— WORK TO COMPLETE —
With the line containing "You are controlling" as the start and the line containing "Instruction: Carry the" as the end, transcribe that span of the entries below exactly, including both.
________
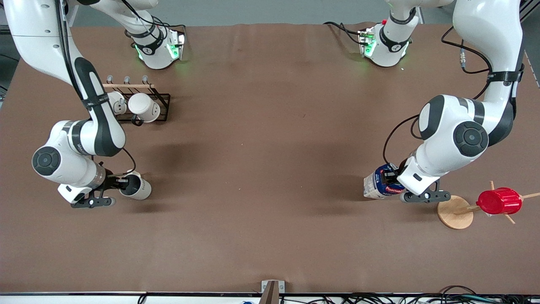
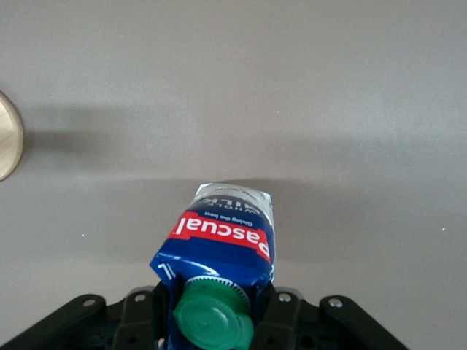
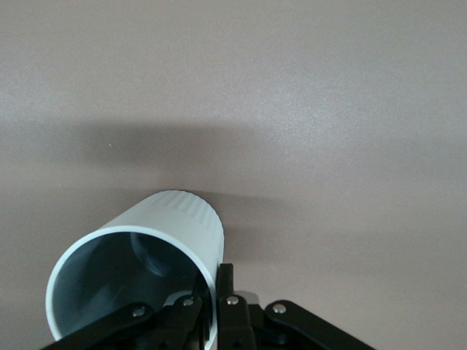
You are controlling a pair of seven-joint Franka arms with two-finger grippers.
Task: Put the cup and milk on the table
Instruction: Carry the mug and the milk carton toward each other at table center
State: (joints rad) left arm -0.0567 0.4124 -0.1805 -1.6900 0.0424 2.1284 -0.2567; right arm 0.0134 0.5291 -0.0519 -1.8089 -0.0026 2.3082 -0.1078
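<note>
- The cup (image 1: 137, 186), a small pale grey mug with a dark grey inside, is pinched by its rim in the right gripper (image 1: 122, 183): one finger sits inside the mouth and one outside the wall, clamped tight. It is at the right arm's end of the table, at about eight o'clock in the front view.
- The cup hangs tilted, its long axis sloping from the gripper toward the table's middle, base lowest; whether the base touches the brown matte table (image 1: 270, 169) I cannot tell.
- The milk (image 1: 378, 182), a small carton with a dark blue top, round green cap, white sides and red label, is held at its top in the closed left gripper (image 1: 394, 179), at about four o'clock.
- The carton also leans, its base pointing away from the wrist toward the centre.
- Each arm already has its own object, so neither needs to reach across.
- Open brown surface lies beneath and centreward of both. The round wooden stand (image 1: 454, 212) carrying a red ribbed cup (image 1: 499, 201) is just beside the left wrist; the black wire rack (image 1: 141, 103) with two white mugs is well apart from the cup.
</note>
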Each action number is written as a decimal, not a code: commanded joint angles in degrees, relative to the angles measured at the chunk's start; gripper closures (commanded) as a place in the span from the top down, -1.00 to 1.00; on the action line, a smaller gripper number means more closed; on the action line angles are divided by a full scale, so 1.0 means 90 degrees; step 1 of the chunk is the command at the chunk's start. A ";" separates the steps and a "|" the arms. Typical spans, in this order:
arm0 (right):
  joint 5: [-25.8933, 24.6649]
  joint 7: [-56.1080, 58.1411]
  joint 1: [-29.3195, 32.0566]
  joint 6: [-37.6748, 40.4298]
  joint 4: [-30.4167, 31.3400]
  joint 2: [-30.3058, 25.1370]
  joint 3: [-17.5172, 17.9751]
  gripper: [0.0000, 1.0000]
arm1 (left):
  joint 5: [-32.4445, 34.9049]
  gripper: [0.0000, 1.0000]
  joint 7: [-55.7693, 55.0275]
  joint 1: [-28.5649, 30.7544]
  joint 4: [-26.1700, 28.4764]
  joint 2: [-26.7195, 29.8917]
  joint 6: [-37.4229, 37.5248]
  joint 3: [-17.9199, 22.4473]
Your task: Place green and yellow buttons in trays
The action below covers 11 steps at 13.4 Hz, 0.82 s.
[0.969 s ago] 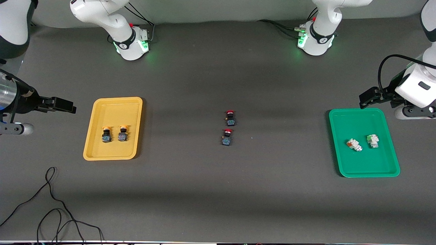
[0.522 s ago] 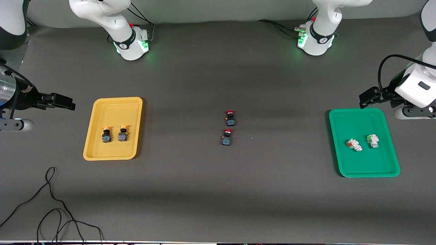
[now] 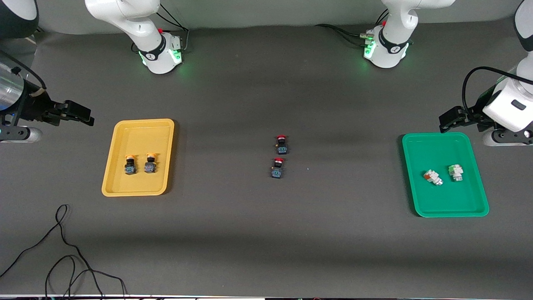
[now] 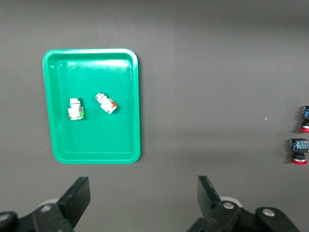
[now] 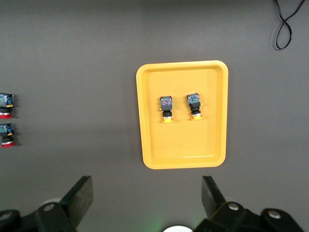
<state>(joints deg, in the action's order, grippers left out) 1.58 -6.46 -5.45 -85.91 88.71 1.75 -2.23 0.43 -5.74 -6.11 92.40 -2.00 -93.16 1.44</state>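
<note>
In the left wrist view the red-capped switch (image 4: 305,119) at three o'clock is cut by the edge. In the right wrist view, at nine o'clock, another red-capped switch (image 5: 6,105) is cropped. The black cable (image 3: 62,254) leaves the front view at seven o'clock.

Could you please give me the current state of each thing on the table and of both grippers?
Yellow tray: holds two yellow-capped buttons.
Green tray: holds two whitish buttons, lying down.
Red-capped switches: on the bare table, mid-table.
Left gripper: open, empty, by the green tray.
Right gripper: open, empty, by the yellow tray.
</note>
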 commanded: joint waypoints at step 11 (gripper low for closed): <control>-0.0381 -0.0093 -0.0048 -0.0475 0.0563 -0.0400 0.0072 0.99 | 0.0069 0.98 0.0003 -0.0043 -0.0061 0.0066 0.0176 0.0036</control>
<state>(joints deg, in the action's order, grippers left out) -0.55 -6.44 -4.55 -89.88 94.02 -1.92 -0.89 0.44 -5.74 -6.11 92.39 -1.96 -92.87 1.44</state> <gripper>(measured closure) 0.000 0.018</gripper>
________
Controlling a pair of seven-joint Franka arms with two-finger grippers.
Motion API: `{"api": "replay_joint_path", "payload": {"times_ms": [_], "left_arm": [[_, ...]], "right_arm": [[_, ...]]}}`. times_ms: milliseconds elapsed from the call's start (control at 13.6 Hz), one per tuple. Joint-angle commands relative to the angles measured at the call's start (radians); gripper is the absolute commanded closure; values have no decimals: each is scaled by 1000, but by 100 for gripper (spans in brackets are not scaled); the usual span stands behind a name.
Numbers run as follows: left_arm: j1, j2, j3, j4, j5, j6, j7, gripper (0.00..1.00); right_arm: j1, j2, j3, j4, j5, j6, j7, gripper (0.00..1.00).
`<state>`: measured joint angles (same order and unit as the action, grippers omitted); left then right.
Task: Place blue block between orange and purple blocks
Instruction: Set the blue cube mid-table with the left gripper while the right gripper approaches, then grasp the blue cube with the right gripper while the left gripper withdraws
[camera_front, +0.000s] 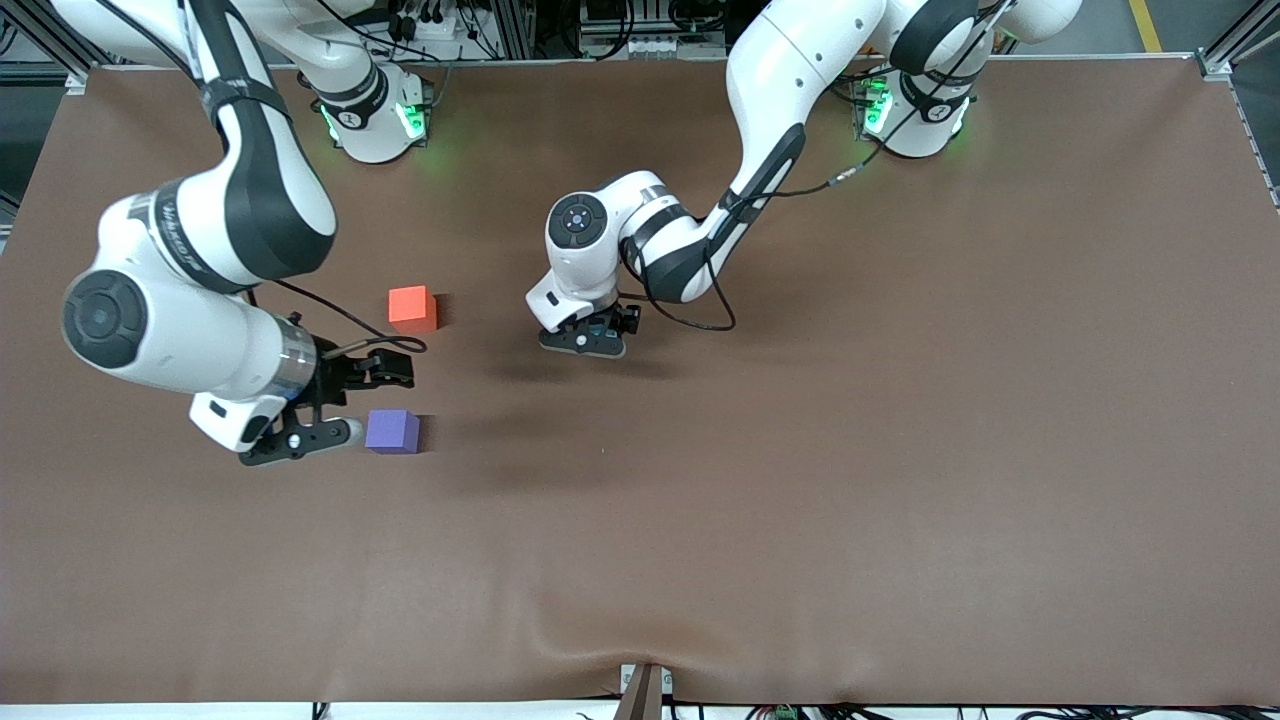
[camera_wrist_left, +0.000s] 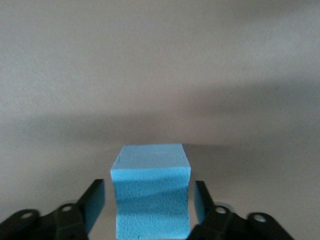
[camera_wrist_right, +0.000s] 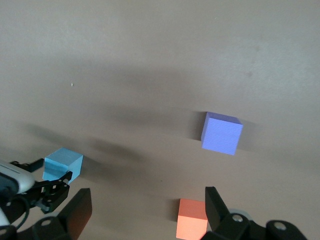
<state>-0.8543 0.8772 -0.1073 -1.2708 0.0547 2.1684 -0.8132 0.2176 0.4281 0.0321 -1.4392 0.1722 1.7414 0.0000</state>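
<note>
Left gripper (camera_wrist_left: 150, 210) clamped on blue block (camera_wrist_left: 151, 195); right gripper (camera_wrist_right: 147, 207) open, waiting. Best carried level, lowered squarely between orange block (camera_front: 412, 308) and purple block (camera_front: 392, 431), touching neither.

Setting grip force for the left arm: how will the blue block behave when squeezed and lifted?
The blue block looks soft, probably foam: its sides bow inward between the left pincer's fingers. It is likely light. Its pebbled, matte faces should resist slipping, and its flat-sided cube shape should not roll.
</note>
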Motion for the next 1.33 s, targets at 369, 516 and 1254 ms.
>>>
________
— YOUR RESPONSE —
You are controlling a pair of seven-joint Franka arms with two-finger grippers.
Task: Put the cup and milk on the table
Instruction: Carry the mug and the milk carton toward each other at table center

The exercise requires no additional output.